Hypercapnia (HC) improves systemic oxygen delivery (DO2) and microvascular hemoglobin oxygenation of the mucosa (mu HbO2). Simultaneously, HC increases plasma levels of vasopressin. Although vasopressin is generally regarded a potent vasoconstrictor particularly in the splanchnic region, its effects on splanchnic microcirculation during HC is unclear. The aim of this study was to evaluate the role of endogenous vasopressin on gastric mucosal oxygenation and hemodynamic variables during physiological (normocapnia) and hypercapnic conditions. Five dogs were repeatedly anesthetized to study the effect of vasopressin V-1A receptor blockade ([Pmp(1), Tyr(Me)(2)]-Arg(8)-Vasopressin, 35 mu g/kg) on hemodynamic variables and mu HbO(2) during normocapnia or HC (end-tidal CO2 70 mmHg). In a control group, animals were subjected to HC alone. mHbO(2) was measured by reflectance spectrophotometry, systemic DO2 was calculated from intermittent blood gas analysis, and cardiac output was measured by transpulmonary thermodilution.
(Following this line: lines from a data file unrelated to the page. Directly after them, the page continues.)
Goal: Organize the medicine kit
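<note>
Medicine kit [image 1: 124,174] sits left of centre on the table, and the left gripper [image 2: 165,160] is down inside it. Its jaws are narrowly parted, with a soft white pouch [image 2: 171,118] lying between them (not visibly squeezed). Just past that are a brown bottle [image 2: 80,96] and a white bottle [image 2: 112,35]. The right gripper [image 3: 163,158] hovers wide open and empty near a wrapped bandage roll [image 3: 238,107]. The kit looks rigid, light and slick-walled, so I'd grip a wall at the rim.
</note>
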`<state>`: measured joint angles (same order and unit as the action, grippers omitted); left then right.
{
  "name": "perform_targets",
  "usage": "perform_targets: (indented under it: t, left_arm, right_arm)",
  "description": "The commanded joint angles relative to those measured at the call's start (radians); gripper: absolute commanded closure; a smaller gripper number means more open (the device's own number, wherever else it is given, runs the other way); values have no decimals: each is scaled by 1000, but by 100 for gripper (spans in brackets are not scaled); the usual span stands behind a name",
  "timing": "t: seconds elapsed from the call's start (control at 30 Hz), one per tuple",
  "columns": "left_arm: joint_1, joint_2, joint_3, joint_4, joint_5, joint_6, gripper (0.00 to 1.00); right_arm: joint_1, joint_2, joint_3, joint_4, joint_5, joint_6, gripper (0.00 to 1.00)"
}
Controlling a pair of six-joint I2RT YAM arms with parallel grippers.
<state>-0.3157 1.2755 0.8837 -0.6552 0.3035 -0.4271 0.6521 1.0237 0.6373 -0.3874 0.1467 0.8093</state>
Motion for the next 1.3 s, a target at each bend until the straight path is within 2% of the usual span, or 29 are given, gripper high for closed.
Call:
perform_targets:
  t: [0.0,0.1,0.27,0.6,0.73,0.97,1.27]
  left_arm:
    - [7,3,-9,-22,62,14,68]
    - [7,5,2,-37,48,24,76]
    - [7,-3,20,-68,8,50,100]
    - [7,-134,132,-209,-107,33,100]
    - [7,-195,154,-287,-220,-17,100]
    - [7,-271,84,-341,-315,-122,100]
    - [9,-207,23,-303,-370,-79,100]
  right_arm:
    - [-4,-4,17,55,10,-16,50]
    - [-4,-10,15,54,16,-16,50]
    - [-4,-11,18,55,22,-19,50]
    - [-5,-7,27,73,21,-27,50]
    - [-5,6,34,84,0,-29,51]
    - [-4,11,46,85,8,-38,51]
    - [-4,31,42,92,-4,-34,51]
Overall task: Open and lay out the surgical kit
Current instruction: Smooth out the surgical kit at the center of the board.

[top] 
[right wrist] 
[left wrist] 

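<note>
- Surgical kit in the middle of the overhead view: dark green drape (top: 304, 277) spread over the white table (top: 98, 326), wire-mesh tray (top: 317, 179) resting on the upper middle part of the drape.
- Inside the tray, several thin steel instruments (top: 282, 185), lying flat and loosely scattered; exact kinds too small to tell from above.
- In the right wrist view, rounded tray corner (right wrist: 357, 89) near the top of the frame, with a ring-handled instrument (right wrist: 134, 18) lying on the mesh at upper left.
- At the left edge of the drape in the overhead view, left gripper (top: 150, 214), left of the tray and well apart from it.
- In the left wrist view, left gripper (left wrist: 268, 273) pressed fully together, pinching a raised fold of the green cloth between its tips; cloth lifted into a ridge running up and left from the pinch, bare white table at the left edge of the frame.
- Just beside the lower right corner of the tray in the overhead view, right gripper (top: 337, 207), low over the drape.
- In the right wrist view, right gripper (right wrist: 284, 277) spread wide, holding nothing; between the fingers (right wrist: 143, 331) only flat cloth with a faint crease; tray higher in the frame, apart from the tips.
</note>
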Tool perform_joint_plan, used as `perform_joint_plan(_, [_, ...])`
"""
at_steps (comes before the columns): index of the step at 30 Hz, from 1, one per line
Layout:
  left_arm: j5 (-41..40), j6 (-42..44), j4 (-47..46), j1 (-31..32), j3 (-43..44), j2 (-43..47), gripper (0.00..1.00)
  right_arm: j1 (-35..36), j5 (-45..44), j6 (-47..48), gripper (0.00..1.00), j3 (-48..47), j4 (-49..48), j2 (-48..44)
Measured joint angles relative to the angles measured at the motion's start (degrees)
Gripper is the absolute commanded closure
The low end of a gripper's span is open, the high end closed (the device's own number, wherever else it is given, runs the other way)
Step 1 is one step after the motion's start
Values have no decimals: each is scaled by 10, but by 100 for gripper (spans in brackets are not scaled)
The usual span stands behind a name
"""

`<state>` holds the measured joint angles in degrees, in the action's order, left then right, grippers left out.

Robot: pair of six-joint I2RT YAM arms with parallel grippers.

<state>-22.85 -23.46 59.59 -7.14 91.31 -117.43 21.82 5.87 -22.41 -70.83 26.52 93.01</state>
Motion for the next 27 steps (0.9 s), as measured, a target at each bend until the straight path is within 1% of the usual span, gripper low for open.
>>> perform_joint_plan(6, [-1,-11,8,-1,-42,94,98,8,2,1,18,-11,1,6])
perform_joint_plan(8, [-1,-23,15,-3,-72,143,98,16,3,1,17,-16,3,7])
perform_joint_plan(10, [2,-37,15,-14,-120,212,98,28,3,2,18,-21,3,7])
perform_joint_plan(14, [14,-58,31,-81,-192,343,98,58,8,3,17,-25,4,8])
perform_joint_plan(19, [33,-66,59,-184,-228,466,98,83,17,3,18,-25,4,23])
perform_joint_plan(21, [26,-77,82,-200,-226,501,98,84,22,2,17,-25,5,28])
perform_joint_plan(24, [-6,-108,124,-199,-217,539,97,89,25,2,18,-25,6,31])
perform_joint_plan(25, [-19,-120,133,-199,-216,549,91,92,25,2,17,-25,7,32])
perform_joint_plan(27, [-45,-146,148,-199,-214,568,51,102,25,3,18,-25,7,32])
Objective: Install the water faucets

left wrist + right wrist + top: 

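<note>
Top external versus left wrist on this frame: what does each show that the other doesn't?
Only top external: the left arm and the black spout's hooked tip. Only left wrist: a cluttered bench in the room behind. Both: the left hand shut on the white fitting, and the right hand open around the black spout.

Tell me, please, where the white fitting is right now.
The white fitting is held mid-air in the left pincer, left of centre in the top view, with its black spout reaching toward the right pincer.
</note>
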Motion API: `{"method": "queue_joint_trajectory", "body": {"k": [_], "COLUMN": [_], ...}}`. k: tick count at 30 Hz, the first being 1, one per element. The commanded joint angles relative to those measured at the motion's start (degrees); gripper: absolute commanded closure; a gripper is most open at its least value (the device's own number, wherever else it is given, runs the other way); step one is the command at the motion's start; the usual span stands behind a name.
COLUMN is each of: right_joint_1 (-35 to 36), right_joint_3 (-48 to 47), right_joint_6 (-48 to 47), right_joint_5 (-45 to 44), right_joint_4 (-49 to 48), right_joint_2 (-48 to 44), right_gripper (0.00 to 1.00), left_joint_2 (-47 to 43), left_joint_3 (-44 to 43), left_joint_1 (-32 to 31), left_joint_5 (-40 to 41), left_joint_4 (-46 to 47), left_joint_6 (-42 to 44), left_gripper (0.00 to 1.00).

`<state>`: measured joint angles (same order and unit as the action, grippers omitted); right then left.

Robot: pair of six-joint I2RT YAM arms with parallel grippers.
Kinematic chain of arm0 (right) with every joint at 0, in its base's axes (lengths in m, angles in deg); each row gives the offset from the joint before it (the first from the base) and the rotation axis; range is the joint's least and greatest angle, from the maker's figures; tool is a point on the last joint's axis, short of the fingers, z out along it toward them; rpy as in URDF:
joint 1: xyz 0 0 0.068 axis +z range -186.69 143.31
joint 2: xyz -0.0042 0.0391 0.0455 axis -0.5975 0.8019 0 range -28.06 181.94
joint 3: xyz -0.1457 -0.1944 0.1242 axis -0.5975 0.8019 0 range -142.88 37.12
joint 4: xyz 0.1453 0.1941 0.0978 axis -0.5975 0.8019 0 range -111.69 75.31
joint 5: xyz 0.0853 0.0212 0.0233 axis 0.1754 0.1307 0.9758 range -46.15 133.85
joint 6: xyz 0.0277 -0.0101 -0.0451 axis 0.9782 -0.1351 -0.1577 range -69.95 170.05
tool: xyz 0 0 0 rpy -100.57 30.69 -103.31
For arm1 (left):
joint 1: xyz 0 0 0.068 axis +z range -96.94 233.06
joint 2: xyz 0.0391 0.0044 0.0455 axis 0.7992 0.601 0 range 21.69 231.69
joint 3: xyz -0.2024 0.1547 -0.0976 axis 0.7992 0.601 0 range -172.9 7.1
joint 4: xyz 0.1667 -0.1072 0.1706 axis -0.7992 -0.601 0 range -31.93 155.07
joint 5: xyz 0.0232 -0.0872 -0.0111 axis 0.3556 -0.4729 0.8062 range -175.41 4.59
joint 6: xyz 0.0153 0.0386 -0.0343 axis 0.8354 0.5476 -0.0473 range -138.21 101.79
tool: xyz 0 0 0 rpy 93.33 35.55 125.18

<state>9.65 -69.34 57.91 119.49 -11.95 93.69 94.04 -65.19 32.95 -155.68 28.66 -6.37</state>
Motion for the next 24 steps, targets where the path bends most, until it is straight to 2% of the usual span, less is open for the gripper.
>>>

Data are presented as meanGS. E. M. for nZ5 animals. During HC alone, DO2 increased from 12 +/- 1 to 16 +/- 1 ml/kg per min and mHbO(2) from 70 +/- 4 to 80 +/- 2%. By contrast, additional vasopressin V-1A receptor blockade abolished the increase in mu HbO(2) (80 +/- 2 vs 69 +/- 2%) without altering the increase in DO2 (16 +/- 1 vs 19 +/- 2 ml/kg per min). Vasopressin V-1A receptor blockade (VB) during normocapnia neither affected DO2 (13 +/- 1 vs 14 +/- 1 ml/kg per min) nor mHbO(2) (75 +/- 3 vs 71 +/- 5%). Vasopressin V-1A receptor blockade abolished the increase in mHbO(2) during HC independent of DO2. Thus, in contrast to its generally vasoconstrictive properties, the vasopressin V-1A receptors seem to mediate the increase in gastric microcirculatory mucosal oxygenation induced by acute HC.